Hence, the unprecedented developments in which the free market took second place to untrammelled state socialism as the national debt was effectively doubled in the blink of an eye as Fannie Mae and Freddie Mac with their $5 trillion indebtedness were nationalised, to be followed in rapid succession by the bankruptcy of Lehman Brothers and the nationalisation of the world's largest insurance company AIG at a cost of $85 billion. Merrill Lynch was forced into a shotgun marriage and the last two major investment banks were forced to convert to commercial banks to stay in business and get the support of the Federal Reserve Board. Then Washington Mutual, the fourth largest bank was closed down and Wachovia, that two weeks earlier was touted as the saviour of Merrill Lynch, was folded into Citicorp. Finally, in an effort to solve a systemic crisis, there is the unprecedented proposal to use $700 billion of taxpayer funds to buy the toxic debt of a banking system bordering on bankruptcy.

This has created an emotional political firestorm, not seen since the 1930s, since the middle and working classes feel they are being asked to bail out the banker 'fat cats' who are seen as having created the problem whilst ordinary wage earners are losing their jobs and having their houses foreclosed. Of course, the story is in reality more complicated and longer standing involving a failure of government to understand and regulate adequately a fast changing industry, but it is equally a story about failed political will, ideology, rampant greed and corruption.

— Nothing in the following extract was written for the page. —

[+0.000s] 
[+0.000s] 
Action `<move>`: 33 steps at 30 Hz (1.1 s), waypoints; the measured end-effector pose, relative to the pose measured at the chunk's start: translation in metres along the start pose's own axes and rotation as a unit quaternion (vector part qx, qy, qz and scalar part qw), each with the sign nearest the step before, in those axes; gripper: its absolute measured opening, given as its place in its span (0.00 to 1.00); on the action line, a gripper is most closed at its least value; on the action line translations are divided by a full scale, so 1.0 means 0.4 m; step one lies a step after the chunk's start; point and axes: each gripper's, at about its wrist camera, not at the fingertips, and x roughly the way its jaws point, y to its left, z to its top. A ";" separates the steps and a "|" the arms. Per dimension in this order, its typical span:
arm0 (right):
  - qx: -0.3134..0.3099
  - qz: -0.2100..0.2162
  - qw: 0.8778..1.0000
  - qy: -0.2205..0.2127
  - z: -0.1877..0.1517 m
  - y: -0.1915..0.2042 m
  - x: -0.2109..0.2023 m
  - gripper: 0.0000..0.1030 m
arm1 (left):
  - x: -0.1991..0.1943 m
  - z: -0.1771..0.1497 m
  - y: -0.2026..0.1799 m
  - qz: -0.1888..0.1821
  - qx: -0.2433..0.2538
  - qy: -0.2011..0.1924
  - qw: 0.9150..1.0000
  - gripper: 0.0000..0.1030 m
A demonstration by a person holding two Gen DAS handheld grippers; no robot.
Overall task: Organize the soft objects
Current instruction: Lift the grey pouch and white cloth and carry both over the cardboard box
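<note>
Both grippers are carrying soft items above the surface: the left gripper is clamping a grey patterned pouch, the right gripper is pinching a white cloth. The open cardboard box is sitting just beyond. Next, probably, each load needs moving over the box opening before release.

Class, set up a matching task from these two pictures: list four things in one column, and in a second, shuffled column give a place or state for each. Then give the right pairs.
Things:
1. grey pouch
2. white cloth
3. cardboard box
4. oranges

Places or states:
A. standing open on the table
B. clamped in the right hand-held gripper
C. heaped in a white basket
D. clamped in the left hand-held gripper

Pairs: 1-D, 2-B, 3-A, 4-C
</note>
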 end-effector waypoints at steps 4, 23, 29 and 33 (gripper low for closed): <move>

The House of Representatives, all of whom face re-election in 5 weeks times spectacularly rejected the bill the first time it was presented to them on Monday 29 September, an almost unprecedented slap in the face for the failed Administration of George Bush. But after the markets tumbled 7 percent in an hour's trading in the after math of the vote it seems likely a modified version will pass the Congress shortly.

It is said that success has many fathers and failure none. It is the inverse with the present situation: failure has many fathers; in banking, regulation and policy. However, the time for recriminations is later. The task now is to contain the evolving firestorm and minimise the severe global fallout that could be very destabilising in the extreme.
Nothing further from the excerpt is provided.